- Aim of the task -
Pictures aside, write out the data exactly as it reads.

- Recorded data -

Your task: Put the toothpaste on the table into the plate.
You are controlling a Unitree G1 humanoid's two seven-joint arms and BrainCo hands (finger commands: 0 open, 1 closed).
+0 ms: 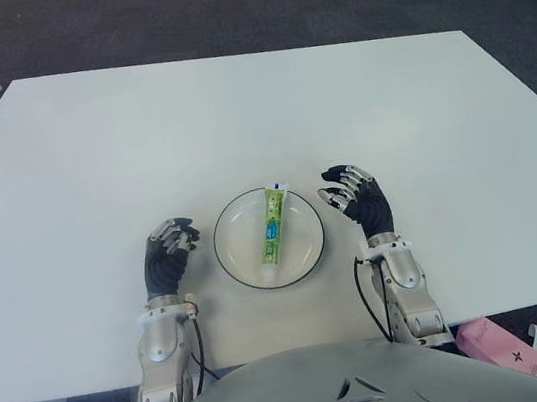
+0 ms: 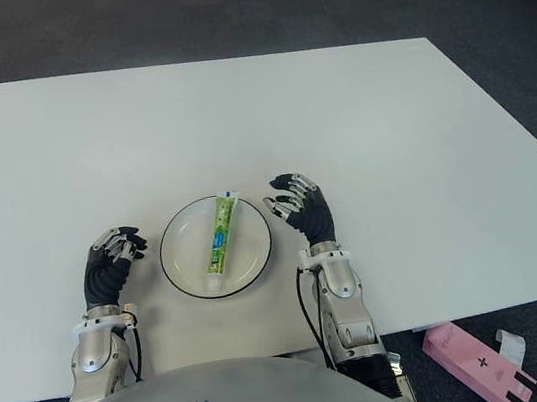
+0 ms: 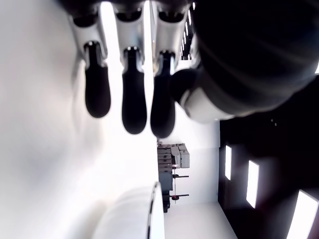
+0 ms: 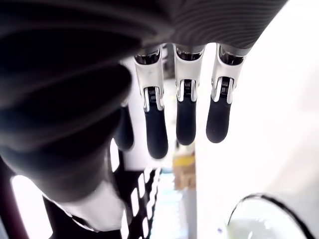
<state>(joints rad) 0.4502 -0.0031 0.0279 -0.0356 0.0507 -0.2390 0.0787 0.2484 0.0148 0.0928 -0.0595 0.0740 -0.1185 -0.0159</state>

- Your solution -
Your task: Put the toothpaste on the table into the plate.
You are controlling a Unitree G1 humanoid's two seven-joint arms and BrainCo hands (finger commands: 0 open, 1 closed).
+0 ms: 
+0 ms: 
+0 ms: 
+0 ms: 
<state>(joints rad) 0.4502 -0.0031 0.0279 -0.0356 0.0507 -0.2390 0.0787 0.2484 0.0148 0.0928 -0.0595 0.0740 -0.1185 -0.0159</state>

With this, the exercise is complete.